As we have seen, when 15 people all try to do this within a few seconds, something is going to go “boom”.

As a scripter, I have been working with Jokay Wollongong and, through her, the folks at ReactionGrid to understand where the problems are, and we are trying to mitigate them. I can’t fix them!  That requires developing better OpenSimulator software.  I do not have either the time or the knowledge to attempt that.   Instead, I have been focusing on three things:

  1. Improving the “User Interface”. Let’s make regular gates simple enough for my six-year-old daughter to understand and use.  She regularly uses my versions of a “Blamgate” to move around within JokaydiaGrid.
  2. Simplifying the code for large-group events.  BlamGates use collision events, which involves the physics engine. Physics is one of the big Achilles Heels of OpenSimulator right now, and adding the stress of 15 collision events to 15 HyperGrid teleports can really hurt a region–and sometimes even a whole grid.  When designing for group excursions, I use a different method.
  3. Slowing the group down.  I look forward to the day when 15, or even 30, avatars are “jumped” together from JokaydiaGrid to a new world to explore, but right now that’s just not possible.  We need to give all 19 computers, and the 4 Grid and Region servers especially, time to handle all these changes.  The Queue-Gate has a default spacing of 10 seconds, though we obviously haven’t found the “sweet spot” yet.

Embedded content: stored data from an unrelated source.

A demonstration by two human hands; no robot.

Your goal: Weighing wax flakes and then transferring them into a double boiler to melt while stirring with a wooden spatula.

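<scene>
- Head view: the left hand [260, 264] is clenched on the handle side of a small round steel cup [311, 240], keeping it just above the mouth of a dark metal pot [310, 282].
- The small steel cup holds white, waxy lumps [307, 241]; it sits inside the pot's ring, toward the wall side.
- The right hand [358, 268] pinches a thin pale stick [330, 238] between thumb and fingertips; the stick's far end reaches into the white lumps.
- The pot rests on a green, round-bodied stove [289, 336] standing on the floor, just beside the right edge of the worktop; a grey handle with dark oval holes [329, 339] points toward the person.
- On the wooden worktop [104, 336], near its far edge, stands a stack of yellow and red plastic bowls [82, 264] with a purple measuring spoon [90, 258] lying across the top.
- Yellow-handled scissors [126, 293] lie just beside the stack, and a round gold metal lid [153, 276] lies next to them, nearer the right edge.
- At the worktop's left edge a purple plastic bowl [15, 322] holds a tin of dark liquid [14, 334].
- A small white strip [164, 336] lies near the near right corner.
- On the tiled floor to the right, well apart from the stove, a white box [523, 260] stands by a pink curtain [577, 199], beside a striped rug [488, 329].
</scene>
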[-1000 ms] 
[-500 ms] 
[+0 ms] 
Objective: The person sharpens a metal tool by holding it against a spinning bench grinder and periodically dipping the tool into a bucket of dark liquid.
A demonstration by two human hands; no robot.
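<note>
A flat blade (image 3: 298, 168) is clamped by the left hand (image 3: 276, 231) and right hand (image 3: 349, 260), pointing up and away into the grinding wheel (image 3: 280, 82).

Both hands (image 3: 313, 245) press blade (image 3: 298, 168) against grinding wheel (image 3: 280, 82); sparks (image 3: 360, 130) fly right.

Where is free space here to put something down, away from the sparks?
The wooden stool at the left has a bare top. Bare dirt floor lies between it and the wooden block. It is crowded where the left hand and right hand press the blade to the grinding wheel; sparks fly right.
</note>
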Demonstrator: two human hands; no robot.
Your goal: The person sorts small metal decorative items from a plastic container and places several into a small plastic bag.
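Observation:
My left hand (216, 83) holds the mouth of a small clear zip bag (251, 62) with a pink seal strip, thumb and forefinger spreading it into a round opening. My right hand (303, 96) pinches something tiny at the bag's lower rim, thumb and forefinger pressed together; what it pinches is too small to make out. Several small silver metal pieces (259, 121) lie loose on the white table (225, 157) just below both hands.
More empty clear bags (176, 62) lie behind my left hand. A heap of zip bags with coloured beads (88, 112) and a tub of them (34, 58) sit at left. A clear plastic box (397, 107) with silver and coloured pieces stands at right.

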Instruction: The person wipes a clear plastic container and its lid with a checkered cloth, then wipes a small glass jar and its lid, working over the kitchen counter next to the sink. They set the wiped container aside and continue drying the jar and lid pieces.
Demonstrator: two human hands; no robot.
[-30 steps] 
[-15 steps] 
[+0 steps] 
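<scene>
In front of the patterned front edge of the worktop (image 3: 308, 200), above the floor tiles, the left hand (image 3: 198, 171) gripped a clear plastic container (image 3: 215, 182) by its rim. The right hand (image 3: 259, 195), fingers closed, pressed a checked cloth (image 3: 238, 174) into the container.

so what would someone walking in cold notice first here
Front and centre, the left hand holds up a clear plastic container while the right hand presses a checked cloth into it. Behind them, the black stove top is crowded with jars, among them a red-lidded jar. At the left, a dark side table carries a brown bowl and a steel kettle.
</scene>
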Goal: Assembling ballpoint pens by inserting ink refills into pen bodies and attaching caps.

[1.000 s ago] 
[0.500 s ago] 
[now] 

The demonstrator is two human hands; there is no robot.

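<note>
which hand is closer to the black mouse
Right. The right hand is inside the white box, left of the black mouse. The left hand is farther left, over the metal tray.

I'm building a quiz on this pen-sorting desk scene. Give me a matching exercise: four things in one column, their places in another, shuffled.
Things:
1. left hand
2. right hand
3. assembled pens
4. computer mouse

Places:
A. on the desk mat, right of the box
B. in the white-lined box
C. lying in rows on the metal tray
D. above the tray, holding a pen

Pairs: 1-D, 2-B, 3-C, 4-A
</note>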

If you are one of the intrepid souls who came along on the first big Queue-Gate ride, thank you! I appreciate your faith in me, and I was listening carefully to what you said.  Please continue to give me honest and constructive feedback. It really does help.

Hang in there!  When I joined Second Life, the idea that I would be able to walk through a door and find myself in a different grid hadn’t really been conceived of yet.  The OpenSimulator developer community, driven by dedicated volunteers who want all this to work, have come a long way in a very short time.  We are pioneers, and we are still moving around in covered wagons.

The train is coming, though. Promise! We just have to lay the tracks.